Féminicide : « La nuit au cœur » de Natacha Appanah, un livre essentiel
De l’emprise au féminicide : le continuum des violences conjugales raconté par Natacha Appanah

Quelle douleur de lire ce livre. La nuit au cœur de Natacha Appanah croise les vies de trois femmes. Elles se trouvent liées dans ce texte par la violence qu’elles ont subie. L’autrice dans ses jeunes années, sa cousine Emma vivant sur l’île Maurice et Chahinez Daoud près de Bordeaux ont vécu l’emprise d’un homme. Emma et Chahinez en sont mortes, tuées par l’homme qui disait les aimer. A quoi Natacha Appanah doit-elle la vie ? Au hasard d’avoir rencontré un homme violent mais qui n’est pas allé jusque-là ?
L’autrice fait le récit du contrôle coercitif exercé par ces hommes sur ces femmes. Les mots abîment, les injonctions enferment, et peu à peu ces femmes se trouvent dans un état de vigilance constante, de terreur permanente. Isolées, elles se sont quittées par la même occasion, ne se reconnaissent plus, ne savent plus penser.

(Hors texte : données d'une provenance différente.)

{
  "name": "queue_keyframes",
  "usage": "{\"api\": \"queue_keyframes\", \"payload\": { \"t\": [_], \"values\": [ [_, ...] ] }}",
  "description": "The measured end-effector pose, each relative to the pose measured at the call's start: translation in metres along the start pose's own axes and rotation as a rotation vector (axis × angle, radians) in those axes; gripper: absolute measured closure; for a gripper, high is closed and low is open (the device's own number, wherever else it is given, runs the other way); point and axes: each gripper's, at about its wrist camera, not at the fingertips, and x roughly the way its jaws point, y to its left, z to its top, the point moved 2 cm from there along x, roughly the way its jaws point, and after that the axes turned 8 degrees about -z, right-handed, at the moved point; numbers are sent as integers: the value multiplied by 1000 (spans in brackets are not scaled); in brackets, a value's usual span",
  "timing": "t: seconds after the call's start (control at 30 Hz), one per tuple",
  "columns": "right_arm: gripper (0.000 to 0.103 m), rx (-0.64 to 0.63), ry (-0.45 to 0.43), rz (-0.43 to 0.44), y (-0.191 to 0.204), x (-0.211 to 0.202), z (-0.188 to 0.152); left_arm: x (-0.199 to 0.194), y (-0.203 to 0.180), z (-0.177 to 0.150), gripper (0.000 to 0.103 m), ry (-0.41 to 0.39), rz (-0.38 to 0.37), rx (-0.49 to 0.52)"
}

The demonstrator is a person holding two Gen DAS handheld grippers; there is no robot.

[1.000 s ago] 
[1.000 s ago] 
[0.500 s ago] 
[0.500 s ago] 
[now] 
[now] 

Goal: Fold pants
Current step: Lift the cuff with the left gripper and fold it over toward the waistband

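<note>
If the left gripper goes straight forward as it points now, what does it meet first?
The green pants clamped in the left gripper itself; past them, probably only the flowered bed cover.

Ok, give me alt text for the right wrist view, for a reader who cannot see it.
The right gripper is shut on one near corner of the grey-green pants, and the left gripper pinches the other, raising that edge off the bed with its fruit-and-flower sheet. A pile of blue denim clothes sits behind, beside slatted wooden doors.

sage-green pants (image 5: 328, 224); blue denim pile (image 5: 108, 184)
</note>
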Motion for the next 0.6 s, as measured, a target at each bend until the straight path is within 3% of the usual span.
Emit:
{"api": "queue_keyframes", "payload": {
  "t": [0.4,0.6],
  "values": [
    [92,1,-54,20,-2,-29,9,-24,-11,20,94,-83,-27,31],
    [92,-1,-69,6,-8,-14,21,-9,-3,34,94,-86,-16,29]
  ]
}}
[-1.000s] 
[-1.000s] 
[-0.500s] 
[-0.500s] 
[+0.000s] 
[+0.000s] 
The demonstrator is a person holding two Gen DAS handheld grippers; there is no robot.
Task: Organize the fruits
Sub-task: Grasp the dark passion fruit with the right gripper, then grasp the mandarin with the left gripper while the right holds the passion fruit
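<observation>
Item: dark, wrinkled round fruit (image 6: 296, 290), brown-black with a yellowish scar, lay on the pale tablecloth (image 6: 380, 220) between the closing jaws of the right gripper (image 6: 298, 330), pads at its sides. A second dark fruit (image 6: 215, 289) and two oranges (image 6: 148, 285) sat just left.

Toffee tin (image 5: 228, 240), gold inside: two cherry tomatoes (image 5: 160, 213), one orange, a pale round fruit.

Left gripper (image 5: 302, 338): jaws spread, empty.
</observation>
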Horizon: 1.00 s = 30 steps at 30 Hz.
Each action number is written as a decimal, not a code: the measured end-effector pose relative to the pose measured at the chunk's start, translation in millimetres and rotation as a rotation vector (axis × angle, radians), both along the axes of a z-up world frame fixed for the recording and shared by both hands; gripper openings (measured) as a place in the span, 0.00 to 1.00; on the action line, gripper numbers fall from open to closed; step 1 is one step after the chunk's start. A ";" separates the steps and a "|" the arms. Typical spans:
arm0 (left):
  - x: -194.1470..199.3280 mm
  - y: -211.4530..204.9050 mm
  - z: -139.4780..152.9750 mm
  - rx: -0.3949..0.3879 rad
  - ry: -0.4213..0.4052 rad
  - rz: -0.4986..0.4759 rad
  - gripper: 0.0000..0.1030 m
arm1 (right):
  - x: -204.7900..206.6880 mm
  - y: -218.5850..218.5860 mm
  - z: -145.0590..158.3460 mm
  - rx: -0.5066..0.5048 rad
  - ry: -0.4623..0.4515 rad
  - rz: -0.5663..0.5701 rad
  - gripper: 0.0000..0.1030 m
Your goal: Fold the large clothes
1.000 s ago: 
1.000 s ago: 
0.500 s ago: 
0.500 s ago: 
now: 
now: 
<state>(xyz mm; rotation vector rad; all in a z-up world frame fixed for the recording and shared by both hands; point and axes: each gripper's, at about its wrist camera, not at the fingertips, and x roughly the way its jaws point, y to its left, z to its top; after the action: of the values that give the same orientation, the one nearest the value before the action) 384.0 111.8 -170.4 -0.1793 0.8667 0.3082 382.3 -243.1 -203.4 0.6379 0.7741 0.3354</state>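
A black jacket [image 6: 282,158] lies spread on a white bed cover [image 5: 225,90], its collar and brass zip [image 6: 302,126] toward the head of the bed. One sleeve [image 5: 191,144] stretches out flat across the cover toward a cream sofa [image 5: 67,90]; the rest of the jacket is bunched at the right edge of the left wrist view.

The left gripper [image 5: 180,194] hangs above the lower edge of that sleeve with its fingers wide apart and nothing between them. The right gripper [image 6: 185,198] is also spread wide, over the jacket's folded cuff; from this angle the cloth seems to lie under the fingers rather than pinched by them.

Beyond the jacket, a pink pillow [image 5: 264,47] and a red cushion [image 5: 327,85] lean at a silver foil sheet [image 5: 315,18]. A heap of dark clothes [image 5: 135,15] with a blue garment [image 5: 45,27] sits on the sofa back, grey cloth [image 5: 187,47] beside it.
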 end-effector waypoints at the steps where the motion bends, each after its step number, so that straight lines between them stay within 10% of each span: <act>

(Donner à) voir l’écriture
Une impression étrange au début du livre se dégage immédiatement : l’écriture se voit. Que se passe-t-il ? Que fait l’autrice pour donner l’impression que chaque phrase écrite lui coûte ? Sensation étrange de lire parce qu’elle nous dit de lire cette ligne et encore cette autre. Puis vient le moment où Natacha Appanah s’ouvre à ses lecteurs.
Elle explique ce qu’elle fait, le coût psychique du récit de ces trois histoires, dont l’un nécessite qu’elle parle d’elle il y a plusieurs décennies, qu’elle se fasse exister à une période où elle s’était effacée. Quand la violence d’un homme avec qui elle vivait était en train de la faire disparaître. Douleur de la remémoration qu’elle parvient de manière saisissante à transmettre à ses lecteurs.
Ensuite c’est comme un verrou qui a sauté. Le dispositif change et l’écriture s’efface au profit du récit de ces vies qui luttent pour exister. L’autrice donne de la chair à ces existences, sort des formules entendues et lues quand un féminicide fait la Une de l’actualité, ne réduit pas ces femmes à leur mort et donc à leur bourreau.
A la fin du livre, l’immense douleur de ce qu’elle veut écrire d’elle et de ce qu’elle a subi la met devant la nécessité de reprendre ce dispositif. Cette fois-ci le lecteur est prévenu, il sent le procédé arriver avant même qu’elle l’écrive. Alors elle s’autorise à n’écrire que ce qu’elle peut, c’est-à-dire à ne pas euphémiser la violence subie mais aussi se protéger de la reviviscence. Cet événement ne se raconte pas. Il n’est pas de l’ordre du récit.
L’analyse relève-t-elle toujours du récit de soi ?
La question de la mise en récit est primordiale dans un parcours thérapeutique. Se raconter ouvre une perspective de compréhension de soi dans l’analyse. Justement parce qu’il ne s’agit pas de discuter avec quelqu’un mais bien de se raconter donc de s’entendre dire. Cependant, certains événements ne peuvent faire l’objet d’un récit.
Une analysante il y a peu de temps faisait le constat que sa vie de jeune adulte au contact de M., de 15 ans son aîné, ne relevait pas du récit. Impossible à raconter, pas de linéarité, des bribes. L’analyse ne se réduit donc pas au récit de soi, elle est aussi le lieu où peuvent surgir des bouts de soi pas complètement interprétables et seulement partiellement symbolisés.